What is expected |
What lines in the entries below contain the word "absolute"? Copy all of them.

-- Opening Marker --

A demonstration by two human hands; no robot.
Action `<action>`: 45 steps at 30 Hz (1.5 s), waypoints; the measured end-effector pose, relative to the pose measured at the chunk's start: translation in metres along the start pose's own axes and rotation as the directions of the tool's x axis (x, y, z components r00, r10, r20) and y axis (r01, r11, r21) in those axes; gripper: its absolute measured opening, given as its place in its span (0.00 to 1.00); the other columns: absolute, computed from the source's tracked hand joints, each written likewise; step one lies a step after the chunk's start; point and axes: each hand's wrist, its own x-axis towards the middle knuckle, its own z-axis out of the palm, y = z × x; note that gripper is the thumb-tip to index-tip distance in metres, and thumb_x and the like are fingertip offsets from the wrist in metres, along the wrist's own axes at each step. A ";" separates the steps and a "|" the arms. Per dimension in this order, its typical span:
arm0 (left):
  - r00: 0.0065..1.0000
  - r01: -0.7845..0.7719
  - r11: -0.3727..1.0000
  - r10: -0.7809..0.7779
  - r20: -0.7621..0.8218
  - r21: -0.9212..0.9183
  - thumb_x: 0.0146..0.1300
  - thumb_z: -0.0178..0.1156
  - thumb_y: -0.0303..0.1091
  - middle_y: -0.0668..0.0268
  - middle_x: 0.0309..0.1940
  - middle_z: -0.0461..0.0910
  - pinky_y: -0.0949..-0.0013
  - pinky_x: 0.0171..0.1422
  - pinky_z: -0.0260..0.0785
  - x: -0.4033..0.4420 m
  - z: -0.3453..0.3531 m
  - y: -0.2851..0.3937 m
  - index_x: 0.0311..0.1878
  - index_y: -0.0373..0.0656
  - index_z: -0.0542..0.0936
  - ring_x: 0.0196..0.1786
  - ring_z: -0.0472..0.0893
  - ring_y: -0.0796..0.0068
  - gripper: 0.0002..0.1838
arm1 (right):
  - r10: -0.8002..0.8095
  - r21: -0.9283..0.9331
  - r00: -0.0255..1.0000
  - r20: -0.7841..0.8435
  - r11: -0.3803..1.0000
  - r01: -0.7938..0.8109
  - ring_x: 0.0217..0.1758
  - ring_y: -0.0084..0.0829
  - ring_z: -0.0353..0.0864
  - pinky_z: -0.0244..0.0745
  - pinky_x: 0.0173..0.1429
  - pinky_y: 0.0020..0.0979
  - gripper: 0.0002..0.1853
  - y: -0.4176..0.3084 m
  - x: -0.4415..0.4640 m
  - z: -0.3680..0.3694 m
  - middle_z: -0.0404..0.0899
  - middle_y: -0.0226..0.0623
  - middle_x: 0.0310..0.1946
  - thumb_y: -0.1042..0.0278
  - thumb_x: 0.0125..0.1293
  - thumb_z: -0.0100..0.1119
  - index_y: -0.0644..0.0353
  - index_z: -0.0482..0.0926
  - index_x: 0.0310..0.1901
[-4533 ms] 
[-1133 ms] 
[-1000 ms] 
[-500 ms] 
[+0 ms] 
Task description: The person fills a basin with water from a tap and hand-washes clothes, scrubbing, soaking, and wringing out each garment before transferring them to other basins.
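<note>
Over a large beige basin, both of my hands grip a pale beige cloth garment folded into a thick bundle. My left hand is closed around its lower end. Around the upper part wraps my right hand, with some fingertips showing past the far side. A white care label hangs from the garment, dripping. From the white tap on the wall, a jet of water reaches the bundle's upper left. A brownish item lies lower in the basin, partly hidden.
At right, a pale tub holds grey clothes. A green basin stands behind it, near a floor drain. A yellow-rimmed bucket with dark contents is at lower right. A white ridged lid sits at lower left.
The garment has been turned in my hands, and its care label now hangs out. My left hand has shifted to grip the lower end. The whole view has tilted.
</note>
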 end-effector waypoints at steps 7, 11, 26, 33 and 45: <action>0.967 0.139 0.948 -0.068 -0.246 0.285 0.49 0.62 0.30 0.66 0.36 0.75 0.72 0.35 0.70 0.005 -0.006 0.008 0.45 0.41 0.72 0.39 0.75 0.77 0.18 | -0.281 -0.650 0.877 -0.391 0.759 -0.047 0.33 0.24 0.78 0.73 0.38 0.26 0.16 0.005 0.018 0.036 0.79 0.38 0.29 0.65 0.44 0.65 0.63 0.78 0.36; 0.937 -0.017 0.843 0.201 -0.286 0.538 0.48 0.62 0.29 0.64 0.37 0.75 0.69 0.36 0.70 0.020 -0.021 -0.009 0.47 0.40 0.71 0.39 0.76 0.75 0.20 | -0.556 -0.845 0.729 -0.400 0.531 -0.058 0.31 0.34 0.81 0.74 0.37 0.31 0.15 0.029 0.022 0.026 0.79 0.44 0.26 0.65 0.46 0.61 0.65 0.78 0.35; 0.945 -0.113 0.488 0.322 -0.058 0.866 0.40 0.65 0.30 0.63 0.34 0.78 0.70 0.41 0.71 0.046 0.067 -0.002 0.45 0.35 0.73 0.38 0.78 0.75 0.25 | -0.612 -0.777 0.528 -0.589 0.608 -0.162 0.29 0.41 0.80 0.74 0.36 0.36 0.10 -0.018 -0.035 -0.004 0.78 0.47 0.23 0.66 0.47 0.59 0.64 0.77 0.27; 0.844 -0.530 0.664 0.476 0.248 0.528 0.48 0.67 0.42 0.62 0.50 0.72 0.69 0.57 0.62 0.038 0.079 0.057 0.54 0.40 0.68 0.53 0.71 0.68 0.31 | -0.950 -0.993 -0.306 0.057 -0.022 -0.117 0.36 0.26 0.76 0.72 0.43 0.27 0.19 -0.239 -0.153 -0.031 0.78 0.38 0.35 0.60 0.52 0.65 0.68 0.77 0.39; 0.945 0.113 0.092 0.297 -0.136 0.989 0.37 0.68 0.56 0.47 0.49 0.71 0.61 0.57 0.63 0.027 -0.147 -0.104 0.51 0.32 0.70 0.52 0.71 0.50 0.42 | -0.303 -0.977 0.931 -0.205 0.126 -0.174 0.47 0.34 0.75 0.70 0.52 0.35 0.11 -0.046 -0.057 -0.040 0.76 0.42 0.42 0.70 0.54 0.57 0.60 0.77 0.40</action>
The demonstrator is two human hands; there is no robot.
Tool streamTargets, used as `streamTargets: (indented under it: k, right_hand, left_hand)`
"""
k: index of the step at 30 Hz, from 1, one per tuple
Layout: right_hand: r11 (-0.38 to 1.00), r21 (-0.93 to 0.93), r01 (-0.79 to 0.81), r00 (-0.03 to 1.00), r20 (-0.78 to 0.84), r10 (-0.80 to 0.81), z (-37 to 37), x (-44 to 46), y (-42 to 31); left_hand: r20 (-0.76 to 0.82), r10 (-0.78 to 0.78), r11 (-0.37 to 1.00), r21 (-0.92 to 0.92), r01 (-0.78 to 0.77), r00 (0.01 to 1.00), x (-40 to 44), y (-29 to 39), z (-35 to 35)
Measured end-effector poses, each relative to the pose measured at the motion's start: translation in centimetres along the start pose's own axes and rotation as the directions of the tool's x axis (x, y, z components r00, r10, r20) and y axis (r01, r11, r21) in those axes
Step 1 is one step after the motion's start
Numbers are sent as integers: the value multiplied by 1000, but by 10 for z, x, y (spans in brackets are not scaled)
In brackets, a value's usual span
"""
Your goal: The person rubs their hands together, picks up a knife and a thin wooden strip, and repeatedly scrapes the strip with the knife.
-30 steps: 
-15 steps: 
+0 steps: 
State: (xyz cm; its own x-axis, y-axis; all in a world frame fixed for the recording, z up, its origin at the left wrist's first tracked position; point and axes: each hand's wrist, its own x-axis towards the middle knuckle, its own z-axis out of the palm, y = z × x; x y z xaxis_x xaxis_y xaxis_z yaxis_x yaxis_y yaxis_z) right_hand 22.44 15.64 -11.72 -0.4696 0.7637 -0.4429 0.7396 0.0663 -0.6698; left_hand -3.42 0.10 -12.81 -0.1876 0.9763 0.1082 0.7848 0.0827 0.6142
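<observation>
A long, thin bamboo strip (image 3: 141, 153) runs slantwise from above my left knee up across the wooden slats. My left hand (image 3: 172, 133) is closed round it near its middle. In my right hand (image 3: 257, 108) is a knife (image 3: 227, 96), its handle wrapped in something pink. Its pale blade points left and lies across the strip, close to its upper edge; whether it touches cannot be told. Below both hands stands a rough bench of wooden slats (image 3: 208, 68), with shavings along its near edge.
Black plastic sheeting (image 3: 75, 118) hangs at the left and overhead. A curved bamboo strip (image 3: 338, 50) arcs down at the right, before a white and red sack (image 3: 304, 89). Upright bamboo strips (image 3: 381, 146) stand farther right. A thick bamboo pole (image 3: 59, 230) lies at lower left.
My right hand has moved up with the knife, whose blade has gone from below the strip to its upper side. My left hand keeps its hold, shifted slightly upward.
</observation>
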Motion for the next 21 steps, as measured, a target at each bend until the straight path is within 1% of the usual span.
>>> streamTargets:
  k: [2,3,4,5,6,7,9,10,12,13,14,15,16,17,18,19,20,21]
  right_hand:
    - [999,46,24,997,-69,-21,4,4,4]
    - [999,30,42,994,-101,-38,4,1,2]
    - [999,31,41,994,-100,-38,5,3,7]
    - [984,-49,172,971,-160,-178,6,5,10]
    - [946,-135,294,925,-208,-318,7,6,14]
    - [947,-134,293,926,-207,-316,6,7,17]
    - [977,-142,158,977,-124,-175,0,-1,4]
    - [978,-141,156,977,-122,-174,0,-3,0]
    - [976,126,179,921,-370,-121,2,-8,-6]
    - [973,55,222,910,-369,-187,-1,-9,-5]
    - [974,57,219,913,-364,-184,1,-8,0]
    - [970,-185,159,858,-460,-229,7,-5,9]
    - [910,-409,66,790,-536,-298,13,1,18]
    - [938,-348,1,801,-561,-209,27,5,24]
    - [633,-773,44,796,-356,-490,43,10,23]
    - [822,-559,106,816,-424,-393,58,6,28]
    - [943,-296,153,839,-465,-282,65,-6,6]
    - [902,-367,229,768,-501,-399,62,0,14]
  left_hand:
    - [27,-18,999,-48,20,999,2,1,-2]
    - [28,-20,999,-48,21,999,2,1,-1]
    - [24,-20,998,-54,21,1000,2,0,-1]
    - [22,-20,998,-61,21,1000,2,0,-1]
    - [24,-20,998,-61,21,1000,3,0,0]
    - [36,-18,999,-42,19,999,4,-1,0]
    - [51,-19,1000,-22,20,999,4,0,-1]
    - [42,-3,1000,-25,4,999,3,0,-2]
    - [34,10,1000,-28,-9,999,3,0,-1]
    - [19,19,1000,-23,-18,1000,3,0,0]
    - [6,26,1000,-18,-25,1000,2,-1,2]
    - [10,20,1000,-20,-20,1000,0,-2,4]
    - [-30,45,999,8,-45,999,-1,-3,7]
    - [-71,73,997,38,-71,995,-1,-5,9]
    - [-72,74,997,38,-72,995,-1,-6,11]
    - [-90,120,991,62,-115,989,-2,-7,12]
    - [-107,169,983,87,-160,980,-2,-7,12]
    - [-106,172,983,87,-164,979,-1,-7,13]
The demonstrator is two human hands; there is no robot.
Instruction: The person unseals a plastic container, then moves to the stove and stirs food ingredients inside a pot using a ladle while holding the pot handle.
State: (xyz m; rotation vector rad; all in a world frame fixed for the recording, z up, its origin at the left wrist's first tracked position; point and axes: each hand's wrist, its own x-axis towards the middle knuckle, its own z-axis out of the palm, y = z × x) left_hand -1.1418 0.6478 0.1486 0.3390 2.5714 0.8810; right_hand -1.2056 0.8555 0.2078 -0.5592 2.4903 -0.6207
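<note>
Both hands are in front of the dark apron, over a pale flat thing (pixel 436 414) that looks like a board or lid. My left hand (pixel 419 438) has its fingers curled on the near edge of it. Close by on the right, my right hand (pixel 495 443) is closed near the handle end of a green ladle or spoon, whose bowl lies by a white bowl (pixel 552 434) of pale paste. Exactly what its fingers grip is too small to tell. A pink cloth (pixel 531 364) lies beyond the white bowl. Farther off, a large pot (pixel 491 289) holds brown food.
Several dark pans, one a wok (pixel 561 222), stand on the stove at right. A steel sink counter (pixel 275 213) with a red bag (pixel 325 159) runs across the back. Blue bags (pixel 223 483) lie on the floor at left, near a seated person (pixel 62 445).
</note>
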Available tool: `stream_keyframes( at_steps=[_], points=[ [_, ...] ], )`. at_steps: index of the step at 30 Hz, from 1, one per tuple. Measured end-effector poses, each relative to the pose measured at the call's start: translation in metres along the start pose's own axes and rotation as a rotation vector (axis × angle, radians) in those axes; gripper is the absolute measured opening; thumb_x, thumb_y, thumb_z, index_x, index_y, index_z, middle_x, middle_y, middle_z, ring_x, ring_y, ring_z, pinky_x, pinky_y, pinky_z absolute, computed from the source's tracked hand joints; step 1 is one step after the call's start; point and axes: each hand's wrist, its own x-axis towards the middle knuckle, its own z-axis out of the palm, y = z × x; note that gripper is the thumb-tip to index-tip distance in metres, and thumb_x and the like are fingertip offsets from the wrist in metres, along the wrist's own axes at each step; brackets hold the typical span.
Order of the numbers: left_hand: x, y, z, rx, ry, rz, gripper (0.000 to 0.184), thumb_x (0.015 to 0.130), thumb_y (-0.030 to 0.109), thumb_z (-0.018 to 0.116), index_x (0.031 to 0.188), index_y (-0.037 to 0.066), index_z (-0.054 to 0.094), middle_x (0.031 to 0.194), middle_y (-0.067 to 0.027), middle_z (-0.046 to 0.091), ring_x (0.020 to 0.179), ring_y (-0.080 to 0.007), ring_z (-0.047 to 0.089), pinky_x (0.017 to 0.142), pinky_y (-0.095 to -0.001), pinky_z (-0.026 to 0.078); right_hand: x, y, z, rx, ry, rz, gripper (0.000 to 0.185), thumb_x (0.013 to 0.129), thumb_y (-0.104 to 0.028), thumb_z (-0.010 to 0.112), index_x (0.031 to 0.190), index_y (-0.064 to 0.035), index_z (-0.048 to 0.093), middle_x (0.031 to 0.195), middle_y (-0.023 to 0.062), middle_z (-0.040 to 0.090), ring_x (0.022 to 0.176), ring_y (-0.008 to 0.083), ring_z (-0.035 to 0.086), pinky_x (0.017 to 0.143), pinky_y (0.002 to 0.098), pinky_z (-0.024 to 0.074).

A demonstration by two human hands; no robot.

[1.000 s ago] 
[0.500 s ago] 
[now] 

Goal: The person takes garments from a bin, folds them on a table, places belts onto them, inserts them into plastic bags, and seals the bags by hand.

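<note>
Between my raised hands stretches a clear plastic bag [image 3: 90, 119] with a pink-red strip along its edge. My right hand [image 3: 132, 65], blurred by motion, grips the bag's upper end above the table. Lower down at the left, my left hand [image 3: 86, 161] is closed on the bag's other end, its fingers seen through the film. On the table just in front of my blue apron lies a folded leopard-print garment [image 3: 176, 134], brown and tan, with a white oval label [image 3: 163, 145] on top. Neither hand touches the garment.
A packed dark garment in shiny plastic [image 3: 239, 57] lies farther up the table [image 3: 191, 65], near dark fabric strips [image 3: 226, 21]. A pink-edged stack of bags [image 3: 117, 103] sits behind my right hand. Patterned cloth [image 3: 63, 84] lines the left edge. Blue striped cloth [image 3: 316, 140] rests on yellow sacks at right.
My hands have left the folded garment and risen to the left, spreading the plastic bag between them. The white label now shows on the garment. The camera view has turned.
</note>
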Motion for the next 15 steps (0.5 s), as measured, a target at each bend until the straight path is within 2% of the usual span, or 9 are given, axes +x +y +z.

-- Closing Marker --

Expected answer |
Action `<action>`: 45 steps at 30 Hz (1.5 s), waypoints; the measured end-effector pose, relative to the pose measured at the chunk's start: translation in metres along the start pose's own axes and rotation as the directions of the tool's x axis (x, y, z components r00, r10, r20) and y axis (r01, r11, r21) in those axes; gripper: its absolute measured opening, given as its place in its span (0.00 to 1.00); the other columns: absolute, computed from the source's tracked hand joints, each written likewise; step one lies a step after the chunk's start; point and axes: each hand's wrist, its own x-axis towards the middle knuckle, its own z-axis out of the palm, y = z × x; note that gripper is the thumb-tip to index-tip distance in metres, and thumb_x and the like are fingertip offsets from the wrist in metres, along the wrist's own axes at each step. A ";" separates the steps and a "|" the arms. Per dimension in this order, its typical span:
Available tool: `stream_keyframes( at_steps=[_], points=[ [_, ...] ], )`. at_steps: index of the step at 30 Hz, from 1, one per tuple. Measured end-effector poses, each relative to the pose measured at the call's start: translation in metres along the start pose's own axes and rotation as a rotation vector (axis × angle, radians) in those axes; gripper is the absolute measured opening; thumb_x, thumb_y, thumb_z, index_x, index_y, index_z, middle_x, middle_y, middle_z, ring_x, ring_y, ring_z, pinky_x, pinky_y, pinky_z absolute, computed from the source's tracked hand joints; step 1 is one step after the call's start; point and axes: each hand's wrist, its own x-axis towards the middle knuckle, its own z-axis out of the palm, y = z × x; note that gripper is the thumb-tip to index-tip distance in metres, and thumb_x and the like are fingertip offsets from the wrist in metres, along the wrist's own axes at each step; brackets hold the typical span.

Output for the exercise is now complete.